### ABOUT THIS EXERCISE:
Below are some records. Print exactly the lines between the one holding "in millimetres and" and the one holding "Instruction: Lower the", inclusive, and nothing else.

[Records excerpted from a collection]
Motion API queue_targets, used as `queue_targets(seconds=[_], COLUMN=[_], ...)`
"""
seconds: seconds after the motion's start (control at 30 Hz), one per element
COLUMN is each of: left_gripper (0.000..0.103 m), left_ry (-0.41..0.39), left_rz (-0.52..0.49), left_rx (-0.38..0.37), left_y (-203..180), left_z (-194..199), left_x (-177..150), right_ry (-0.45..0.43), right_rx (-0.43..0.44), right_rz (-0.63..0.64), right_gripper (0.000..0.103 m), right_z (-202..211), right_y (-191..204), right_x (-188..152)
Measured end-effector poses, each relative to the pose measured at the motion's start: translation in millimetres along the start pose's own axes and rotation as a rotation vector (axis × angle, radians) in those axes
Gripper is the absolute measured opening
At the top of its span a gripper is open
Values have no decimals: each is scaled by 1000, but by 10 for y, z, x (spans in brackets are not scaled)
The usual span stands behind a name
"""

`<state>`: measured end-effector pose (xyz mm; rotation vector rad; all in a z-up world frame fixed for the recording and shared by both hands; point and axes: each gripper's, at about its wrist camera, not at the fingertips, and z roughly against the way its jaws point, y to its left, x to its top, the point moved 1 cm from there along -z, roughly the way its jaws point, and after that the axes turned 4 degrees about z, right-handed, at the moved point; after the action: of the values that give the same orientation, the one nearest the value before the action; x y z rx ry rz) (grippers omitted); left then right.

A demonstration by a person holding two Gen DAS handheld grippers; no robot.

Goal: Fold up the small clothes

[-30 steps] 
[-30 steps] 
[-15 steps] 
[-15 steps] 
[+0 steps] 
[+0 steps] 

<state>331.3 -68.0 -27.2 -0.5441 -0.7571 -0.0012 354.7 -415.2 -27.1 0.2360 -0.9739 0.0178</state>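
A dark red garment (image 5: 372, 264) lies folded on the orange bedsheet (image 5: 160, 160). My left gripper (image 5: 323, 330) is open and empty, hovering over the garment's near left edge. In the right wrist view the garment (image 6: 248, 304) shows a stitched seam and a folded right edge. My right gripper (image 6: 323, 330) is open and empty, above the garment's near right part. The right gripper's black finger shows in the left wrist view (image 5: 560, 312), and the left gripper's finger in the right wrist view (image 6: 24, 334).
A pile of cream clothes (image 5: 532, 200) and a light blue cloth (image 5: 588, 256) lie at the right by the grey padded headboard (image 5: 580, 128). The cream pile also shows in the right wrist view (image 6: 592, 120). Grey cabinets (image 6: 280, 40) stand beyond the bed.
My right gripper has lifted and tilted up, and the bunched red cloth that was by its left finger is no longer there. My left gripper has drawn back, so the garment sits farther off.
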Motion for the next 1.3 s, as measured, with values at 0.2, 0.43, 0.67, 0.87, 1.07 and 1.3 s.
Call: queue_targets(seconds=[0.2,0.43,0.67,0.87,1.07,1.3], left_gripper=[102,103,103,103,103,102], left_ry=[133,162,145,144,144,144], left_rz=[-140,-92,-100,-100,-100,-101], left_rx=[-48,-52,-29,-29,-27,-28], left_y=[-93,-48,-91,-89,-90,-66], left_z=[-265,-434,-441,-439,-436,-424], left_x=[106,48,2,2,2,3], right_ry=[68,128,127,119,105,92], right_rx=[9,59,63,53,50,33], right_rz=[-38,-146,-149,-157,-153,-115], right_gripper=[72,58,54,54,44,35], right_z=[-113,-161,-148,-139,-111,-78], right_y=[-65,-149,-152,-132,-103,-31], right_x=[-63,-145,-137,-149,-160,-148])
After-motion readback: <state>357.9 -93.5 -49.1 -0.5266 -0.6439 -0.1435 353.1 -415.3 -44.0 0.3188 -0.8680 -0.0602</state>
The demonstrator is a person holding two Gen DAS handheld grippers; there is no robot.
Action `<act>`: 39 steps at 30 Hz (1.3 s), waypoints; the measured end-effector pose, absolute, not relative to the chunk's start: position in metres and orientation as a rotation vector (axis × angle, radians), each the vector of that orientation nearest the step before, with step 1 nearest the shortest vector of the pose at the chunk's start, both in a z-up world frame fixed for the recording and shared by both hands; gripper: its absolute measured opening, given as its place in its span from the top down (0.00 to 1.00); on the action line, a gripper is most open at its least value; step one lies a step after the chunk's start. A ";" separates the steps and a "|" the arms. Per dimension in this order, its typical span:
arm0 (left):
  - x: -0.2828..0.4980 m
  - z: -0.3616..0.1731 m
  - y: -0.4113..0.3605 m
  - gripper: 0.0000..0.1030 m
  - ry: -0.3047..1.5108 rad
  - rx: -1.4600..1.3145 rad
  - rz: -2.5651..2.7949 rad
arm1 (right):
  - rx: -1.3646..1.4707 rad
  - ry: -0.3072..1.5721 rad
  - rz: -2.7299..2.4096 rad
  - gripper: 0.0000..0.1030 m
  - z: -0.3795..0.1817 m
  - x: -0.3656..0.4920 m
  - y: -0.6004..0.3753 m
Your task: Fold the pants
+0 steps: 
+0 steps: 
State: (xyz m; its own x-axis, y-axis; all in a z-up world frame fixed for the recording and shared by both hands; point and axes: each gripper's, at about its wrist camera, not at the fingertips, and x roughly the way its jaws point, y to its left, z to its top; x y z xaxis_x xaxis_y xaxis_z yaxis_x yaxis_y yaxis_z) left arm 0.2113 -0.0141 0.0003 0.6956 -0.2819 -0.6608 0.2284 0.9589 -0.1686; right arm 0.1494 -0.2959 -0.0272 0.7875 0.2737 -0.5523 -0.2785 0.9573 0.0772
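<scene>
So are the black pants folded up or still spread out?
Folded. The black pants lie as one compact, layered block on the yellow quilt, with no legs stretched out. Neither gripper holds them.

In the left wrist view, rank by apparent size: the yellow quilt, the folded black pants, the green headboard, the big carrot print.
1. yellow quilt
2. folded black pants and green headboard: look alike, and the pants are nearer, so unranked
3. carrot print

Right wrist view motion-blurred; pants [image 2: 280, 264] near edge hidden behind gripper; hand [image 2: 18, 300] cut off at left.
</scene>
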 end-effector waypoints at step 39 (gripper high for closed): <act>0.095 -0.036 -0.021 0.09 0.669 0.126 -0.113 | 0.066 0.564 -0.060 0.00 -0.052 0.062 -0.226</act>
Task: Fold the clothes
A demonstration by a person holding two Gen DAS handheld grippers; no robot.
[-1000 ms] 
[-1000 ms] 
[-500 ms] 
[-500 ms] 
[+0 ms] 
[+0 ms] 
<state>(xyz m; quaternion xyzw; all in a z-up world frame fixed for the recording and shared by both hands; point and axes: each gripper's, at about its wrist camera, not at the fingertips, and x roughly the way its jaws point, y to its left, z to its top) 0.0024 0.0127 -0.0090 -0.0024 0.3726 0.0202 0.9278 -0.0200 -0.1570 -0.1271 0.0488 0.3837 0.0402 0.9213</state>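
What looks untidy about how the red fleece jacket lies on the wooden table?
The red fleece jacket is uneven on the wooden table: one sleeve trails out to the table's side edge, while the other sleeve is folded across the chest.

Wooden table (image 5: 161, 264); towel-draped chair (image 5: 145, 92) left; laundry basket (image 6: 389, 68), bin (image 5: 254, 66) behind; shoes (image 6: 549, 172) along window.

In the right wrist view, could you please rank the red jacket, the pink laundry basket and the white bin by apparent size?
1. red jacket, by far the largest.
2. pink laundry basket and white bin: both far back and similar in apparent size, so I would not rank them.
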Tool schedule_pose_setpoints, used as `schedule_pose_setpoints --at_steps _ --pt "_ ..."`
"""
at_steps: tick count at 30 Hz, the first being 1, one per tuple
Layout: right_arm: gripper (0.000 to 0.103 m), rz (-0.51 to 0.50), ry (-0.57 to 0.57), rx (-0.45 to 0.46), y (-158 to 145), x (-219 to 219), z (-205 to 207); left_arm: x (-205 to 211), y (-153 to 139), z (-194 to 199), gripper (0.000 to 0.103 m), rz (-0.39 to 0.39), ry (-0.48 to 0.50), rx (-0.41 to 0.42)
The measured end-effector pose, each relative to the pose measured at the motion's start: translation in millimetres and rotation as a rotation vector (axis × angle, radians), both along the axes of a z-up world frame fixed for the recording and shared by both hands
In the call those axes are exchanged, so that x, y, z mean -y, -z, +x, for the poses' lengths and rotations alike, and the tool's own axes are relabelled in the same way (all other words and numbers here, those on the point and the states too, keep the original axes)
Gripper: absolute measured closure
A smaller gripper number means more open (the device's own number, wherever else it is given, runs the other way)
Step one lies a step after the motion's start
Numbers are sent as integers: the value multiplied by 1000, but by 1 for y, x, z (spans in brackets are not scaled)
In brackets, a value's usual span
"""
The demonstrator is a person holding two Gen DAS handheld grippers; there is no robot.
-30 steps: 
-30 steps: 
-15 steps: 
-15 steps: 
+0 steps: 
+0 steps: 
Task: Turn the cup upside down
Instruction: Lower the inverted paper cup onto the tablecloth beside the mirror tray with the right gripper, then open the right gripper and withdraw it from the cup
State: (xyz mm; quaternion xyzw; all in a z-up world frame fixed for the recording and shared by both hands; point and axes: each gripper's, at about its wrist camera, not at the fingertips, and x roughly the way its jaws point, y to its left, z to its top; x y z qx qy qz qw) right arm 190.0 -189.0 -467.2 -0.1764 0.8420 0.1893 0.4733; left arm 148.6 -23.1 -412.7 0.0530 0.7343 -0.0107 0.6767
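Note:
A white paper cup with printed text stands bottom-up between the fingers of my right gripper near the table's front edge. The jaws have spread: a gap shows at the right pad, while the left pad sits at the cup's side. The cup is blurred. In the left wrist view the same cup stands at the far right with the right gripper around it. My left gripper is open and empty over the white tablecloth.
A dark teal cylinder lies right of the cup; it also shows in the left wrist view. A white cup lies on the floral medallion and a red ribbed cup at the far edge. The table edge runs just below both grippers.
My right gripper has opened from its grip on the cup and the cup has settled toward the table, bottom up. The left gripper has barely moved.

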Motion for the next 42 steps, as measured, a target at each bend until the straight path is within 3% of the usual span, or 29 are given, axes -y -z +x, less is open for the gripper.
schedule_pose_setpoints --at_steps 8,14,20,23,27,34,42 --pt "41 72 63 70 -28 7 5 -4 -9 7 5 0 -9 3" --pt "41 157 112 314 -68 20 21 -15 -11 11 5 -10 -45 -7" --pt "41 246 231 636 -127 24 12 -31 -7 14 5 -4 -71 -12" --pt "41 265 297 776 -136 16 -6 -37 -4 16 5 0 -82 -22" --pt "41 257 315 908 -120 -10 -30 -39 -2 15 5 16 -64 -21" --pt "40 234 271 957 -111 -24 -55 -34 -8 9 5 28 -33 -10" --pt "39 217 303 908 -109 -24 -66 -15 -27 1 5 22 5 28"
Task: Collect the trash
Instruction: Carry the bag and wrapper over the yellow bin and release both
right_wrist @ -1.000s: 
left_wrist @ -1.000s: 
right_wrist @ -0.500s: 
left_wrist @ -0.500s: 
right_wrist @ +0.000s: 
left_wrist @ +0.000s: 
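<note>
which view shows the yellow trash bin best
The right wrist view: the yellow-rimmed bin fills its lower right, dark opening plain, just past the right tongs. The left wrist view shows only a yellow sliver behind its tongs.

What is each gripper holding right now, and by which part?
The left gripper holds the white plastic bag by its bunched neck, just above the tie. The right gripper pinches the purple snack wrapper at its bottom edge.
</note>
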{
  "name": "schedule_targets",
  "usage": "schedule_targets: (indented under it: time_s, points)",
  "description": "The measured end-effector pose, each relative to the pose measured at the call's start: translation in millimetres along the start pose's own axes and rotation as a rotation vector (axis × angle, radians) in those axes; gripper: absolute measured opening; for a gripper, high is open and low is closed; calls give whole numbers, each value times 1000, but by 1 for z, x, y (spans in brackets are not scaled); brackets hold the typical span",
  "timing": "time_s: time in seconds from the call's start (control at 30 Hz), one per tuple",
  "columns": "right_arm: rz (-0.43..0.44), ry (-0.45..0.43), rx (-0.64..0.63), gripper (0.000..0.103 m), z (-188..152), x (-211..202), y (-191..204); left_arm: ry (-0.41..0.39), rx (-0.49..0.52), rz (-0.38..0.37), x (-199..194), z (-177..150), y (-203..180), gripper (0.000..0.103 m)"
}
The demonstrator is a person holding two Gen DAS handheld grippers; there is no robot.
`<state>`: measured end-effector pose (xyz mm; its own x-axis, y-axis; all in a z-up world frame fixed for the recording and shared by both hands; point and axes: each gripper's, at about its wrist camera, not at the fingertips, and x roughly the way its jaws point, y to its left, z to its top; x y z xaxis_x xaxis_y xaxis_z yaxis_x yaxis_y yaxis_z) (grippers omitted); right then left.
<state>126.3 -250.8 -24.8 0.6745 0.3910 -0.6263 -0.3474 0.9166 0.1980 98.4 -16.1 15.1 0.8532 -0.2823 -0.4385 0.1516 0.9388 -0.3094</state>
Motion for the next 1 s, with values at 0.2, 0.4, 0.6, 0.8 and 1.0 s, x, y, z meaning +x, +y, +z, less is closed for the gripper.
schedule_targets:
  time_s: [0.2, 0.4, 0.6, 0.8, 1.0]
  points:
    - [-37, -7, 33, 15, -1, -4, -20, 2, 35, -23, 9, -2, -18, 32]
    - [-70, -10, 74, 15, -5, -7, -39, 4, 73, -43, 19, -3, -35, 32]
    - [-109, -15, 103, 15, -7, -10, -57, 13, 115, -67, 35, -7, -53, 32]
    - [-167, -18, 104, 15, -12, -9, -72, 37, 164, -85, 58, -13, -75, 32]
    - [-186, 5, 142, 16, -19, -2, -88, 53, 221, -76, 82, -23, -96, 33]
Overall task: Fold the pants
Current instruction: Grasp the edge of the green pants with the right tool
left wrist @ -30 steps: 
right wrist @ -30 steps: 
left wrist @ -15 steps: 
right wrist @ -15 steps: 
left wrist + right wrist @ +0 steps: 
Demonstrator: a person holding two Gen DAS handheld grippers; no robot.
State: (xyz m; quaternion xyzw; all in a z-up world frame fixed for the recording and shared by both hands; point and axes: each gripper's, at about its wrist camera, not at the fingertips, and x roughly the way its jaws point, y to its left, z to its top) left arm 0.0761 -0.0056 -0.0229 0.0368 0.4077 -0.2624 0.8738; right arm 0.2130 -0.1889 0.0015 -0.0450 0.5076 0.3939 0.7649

### SOLUTION TO THIS PROBLEM:
The measured end-effector pose, each relative to the pose measured at the motion's start: translation in millimetres and rotation as a rotation vector (axis × angle, radians), both along the axes of a z-up world frame fixed for the recording and shared by both hands
In the call those axes are exchanged, so that x, y, z mean -y, -z, +x, for the poses' lengths and rotations alike, and the tool's own axes are relabelled in the same way (all other words and numbers here, those on the point and the states too, keep the original axes)
Gripper: absolute measured closure
A smaller gripper number means more open (the device's own number, wherever else it is given, runs the other way)
Step one lies a step after the motion's start
Numbers are sent as integers: the value multiplied by 1000, but by 1 for y, x, z (spans in brackets are not scaled)
In brackets, a value's usual span
"""
The demonstrator is a person holding two Gen DAS handheld grippers; there is no robot.
-30 steps: 
-30 steps: 
-15 steps: 
-15 steps: 
+0 steps: 
+0 steps: 
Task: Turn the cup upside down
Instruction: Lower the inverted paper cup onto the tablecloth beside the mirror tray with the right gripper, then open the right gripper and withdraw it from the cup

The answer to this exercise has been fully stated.